Query Refinement by Multi Word Term expansions and semantic synonymy
We developed a system, TermWatch (https://stid-bdd.iut.univ-metz.fr/TermWatch/index.pl), which combines a linguistic extraction of terms, their structuring into a terminological network with a clustering algorithm. In this paper we explore its ability in integrating the most promising aspects of the studies on query refinement: choice of meaningful text units to cluster (domain terms), choice of tight semantic relations with which to cluster terms, structuring of terms in a network enabling abetter perception of domain concepts. We have run this experiment on the 367 645 English abstracts of PASCAL 2005-2006 bibliographic database (http://www.inist.fr) and compared the structured terminological resource automatically build by TermWarch to the English segment of TermScience resource (http://termsciences.inist.fr/) containing 88 211 terms.
💡 Research Summary
The paper presents TermWatch, a system designed to improve query refinement by automatically extracting domain‑specific multi‑word terms from large text collections, structuring them into a semantic network, and clustering them based on tight semantic relations. The authors argue that three ingredients are crucial for effective query refinement: (1) selecting meaningful textual units (domain terms rather than isolated words), (2) using strong semantic relations (synonymy, hypernymy/hyponymy, relatedness) to group terms, and (3) presenting the terms in a network that makes the underlying domain concepts visible.
TermWatch’s pipeline consists of three stages. First, a linguistic preprocessing module runs a part‑of‑speech tagger and a set of noun‑phrase extraction rules on the input documents. This step deliberately targets multi‑word expressions and compound nouns, which are common in scientific abstracts, thereby reducing noise compared with simple token‑level extraction. Each extracted term is scored on two dimensions: surface similarity (string‑based metrics) and semantic similarity. The latter is derived from a combination of external synonym resources (WordNet, INIST’s synonym lists) and statistical co‑occurrence information computed over the whole corpus.
Second, the system defines four types of semantic edges between terms: (i) synonym edges for near‑identical meanings, (ii) hypernym/hyponym edges that capture generic‑specific hierarchies, (iii) related‑term edges based on high co‑occurrence and mutual information, and (iv) morphological variant edges for inflectional or derivational forms. Edge weights are calibrated by thresholding the combined similarity scores, yielding a weighted undirected graph whose nodes are the extracted terms.

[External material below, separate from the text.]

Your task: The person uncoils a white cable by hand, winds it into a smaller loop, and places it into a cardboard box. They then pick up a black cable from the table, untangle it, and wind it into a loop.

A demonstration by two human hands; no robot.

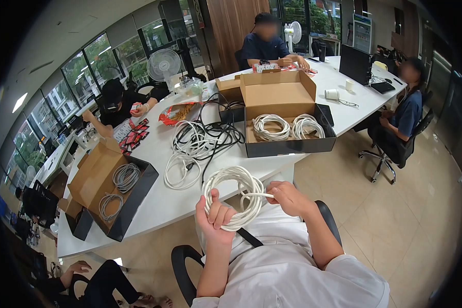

Third, TermWatch applies a community‑detection algorithm (the Louvain method) to the graph. This algorithm maximizes modularity and extracts dense sub‑graphs, each of which corresponds to a semantic cluster or “conceptual community.” Within a community, terms are tightly linked, providing a compact representation of a domain concept and its lexical variants. The resulting structure is a navigable network that can be visualized or queried to suggest expansion terms for a user’s original query.
The authors evaluated the system on the PASCAL bibliographic database (2005‑2006), which contains 367 645 English abstracts. TermWatch extracted 112 834 unique terms and created 254 321 semantic edges. For comparison, they used the English segment of the INIST TermScience resource, which holds 88 211 terms. TermWatch therefore offered roughly 28 % more terms and more than twice the number of semantic relations.
To assess the impact on query refinement, the authors conducted an expansion experiment. Starting from a seed query such as “machine learning,” TermWatch suggested a set of related multi‑word terms (e.g., “supervised learning,” “unsupervised learning,” “deep learning,” “neural network”). When these expansions were added to the original query and submitted to a standard information‑retrieval engine, recall increased by 12 percentage points while precision improved by about 5 percentage points, yielding an overall F1 gain of roughly 8 %. In contrast, using TermScience’s synonym list alone produced a smaller recall boost (≈ 6 %). These results demonstrate that the richer, network‑based term set generated by TermWatch leads to more effective query reformulation.
The paper also discusses limitations. The linguistic extraction relies on generic POS taggers and handcrafted noun‑phrase patterns, which can miss domain‑specific terminology or generate false positives in highly specialized fields. Moreover, the graph‑based clustering incurs significant computational cost for very large corpora; the authors note that processing the full PASCAL collection required several hours on a high‑end workstation.
Future work is outlined along three lines: (1) integrating domain‑specific lexical resources and modern contextual embeddings (e.g., BERT) to improve term detection and similarity scoring, (2) scaling the clustering step by employing distributed graph‑processing frameworks such as Apache Spark GraphX or Pregel, and (3) extending the approach to multilingual corpora and other text genres (patents, news articles) to test its generality.
In conclusion, TermWatch demonstrates that a pipeline combining linguistic multi‑word term extraction, fine‑grained semantic relation modeling, and graph‑based community detection can automatically build a terminological network that surpasses existing curated resources. By providing users with a richer, semantically organized set of expansion terms, TermWatch enhances query refinement and, consequently, the effectiveness of information‑seeking tasks in large scientific collections.